On Saturday, 22 June 2019 at 09:31:25 UTC, Ola Fosheim Grøstad 
wrote:
> On Saturday, 22 June 2019 at 08:41:36 UTC, Mike Franklin wrote:
>> I have a few ideas for removing many features of D, preferring 
>> library implementations instead, but base on your preface, I 
>> think that is a different goal than what you have in mind.
>
> Btw, I'd love to hear these ideas

Interfaces are an obvious one to me.  They can be implemented 
using D's introspection features, and in some cases they aren't 
even really necessary.  See this discussion on the topic:  
https://forum.dlang.org/post/qndhfzrnipsnvsstrdvg@forum.dlang.org

Classes are another.  See 
https://theartofmachinery.com/2018/08/13/inheritance_and_polymorphism_2.html for a very interesting implementation of class-like behavior without classes.  I think D may need additional features to make it work seamlessly without language support, but you can get pretty far today.

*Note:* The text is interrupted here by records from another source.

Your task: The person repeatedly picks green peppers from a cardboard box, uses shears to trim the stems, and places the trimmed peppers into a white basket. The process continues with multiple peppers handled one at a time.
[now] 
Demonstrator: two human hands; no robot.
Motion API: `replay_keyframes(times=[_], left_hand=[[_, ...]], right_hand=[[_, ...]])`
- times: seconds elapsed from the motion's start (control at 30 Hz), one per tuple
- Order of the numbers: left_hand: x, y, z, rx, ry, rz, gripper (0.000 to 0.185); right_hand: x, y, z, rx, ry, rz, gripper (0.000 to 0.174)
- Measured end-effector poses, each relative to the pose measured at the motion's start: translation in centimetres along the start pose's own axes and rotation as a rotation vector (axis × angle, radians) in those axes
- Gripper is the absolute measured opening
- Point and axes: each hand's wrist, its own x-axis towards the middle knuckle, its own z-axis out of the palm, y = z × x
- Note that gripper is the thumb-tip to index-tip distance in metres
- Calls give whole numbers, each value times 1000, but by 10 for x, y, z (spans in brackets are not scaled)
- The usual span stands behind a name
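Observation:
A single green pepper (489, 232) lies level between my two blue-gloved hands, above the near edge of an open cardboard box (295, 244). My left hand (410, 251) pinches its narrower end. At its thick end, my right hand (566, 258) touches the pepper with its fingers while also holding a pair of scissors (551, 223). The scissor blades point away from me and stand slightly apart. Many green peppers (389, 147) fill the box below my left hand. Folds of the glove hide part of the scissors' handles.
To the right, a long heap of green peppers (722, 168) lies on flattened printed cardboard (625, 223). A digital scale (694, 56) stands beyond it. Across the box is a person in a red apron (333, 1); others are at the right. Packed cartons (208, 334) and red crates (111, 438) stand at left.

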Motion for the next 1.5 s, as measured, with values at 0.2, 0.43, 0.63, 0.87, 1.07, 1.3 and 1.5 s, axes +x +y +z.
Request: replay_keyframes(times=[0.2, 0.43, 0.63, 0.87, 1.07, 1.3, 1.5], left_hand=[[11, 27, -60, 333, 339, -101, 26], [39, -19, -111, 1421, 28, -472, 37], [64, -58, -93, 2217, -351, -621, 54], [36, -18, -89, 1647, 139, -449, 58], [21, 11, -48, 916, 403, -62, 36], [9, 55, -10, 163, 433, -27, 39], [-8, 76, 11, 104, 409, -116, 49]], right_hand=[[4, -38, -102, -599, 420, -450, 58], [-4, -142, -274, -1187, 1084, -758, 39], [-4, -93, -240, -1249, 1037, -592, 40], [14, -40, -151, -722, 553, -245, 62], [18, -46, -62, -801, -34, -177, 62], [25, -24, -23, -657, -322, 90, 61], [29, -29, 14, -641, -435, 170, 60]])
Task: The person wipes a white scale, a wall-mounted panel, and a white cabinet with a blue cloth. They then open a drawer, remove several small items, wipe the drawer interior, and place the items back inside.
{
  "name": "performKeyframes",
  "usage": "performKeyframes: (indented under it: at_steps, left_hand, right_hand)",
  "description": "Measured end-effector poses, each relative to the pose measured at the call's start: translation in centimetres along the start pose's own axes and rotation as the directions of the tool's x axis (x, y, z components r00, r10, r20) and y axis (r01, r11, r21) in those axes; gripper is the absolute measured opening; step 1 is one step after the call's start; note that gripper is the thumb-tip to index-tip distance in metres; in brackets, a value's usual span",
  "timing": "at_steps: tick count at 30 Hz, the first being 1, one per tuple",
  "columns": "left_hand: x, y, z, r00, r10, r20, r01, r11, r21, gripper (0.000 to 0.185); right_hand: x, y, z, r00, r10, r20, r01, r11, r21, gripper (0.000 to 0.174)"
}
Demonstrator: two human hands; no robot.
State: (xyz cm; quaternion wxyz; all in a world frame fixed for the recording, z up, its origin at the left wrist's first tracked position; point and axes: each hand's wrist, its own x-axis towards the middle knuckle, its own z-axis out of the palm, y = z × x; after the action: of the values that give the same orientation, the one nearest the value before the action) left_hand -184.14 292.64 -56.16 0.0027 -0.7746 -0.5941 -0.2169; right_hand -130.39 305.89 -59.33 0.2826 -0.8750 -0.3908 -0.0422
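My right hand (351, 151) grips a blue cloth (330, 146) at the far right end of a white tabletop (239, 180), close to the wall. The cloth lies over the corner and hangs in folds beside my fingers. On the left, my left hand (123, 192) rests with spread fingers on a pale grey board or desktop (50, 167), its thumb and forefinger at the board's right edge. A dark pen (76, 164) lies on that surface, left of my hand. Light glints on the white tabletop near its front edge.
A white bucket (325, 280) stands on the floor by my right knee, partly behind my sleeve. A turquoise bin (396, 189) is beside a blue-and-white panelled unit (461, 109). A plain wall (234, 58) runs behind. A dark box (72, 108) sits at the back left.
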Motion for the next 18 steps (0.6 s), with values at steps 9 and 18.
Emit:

I'm quite convinced that if we added `opImplicitCast` to the 
language, we could implement `alias this` and multiple `alias 
this` in the language.  There was a recent discussion about that 
too: 
https://forum.dlang.org/post/ozdjozskgwqxfykijrsh@forum.dlang.org

I have a few others, but I think those examples illustrate the 
general idea.  Basically, I'd double-down on the introspection, 
metaprogramming, and compile-time features of D, and then use 
those features to implement whatever features one needs.  Some 
are concerned about falling for the Lisp curse 
(http://winestockwebdesign.com/Essays/Lisp_Curse.html), but I 
think it can be done tastefully to avoid that.